WHAT THIS TASK INVOLVES: With pictures left out, write out exactly every line from the start of the data through the one that contains "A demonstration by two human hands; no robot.".

SUPPLIED MATERIAL:
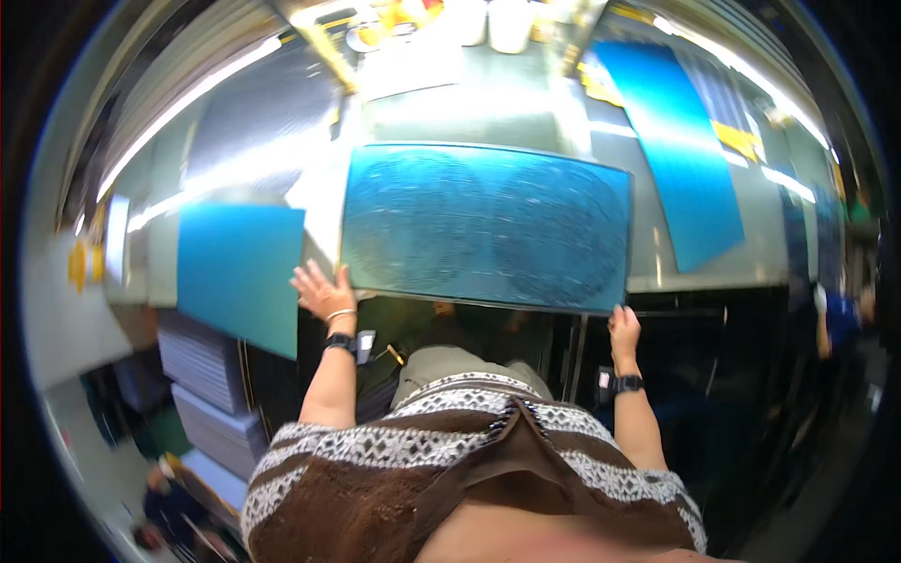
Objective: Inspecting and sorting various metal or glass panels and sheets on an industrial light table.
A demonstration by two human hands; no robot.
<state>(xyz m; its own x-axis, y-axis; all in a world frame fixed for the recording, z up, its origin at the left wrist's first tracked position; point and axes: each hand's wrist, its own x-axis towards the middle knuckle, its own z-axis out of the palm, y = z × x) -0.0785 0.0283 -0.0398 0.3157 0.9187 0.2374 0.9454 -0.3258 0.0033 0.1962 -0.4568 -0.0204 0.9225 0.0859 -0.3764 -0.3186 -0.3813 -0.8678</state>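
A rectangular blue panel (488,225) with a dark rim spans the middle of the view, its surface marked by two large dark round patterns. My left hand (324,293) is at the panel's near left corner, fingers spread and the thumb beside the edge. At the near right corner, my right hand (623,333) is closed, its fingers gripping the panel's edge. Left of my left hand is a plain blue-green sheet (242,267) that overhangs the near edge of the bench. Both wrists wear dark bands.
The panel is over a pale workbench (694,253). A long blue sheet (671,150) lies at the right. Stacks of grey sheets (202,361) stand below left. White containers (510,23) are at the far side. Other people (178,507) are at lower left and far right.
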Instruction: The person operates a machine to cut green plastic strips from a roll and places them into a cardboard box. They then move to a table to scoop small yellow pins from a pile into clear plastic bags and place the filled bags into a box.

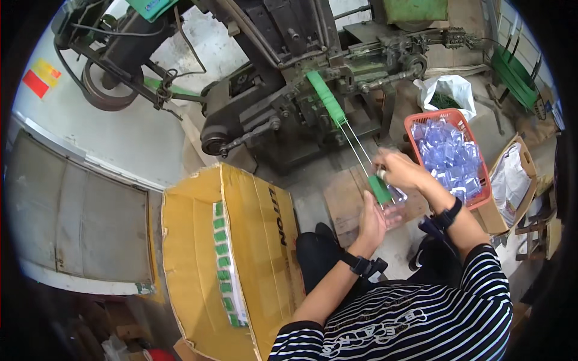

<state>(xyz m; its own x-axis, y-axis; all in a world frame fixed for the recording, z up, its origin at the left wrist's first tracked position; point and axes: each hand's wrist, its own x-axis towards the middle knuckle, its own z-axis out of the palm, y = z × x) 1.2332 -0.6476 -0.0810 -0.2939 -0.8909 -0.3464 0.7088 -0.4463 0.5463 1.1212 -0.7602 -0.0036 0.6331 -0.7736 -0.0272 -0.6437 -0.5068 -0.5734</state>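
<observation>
Two thin metal rods (356, 147) slope down from the machine toward me. A long stack of green pieces (326, 98) sits on their upper part, and a short green bundle (379, 189) is at the lower end. My right hand (400, 169) is closed at the top of this bundle, its fingers partly blurred. Below, my left hand (374, 221) is turned palm up with thumb and fingers apart, the thumb beside the bundle. A small clear plastic case (397, 194) shows between my hands; what supports it is hard to make out.
The dark machine (283, 36) stands ahead. A red basket (413, 129) of clear plastic cases is at right, near a white bag (445, 90) and a carton (525, 157). At left, a large cardboard box (192, 265) holds a row of green bundles (224, 263). Flat cardboard (343, 201) lies below my hands.
</observation>
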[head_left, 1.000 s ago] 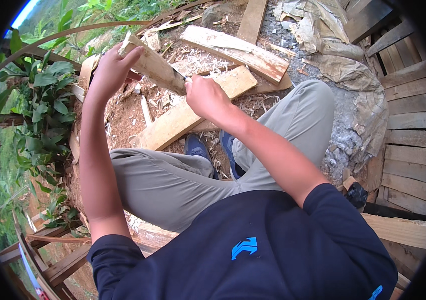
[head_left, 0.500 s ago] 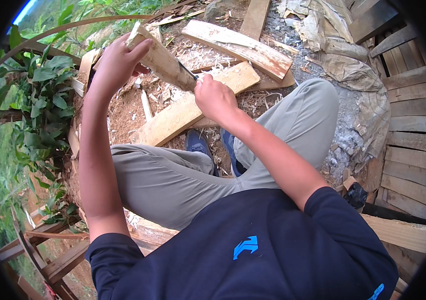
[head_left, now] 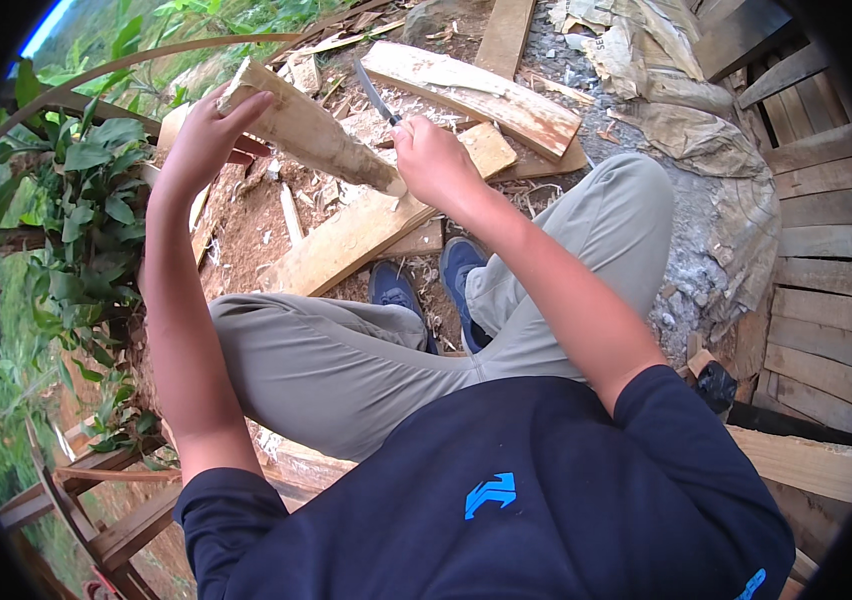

FINISHED EXERCISE:
Objective: Inspecting and sorting various metal or glass panels and sheets on an industrial light table.
A demonstration by two human hands; no robot.

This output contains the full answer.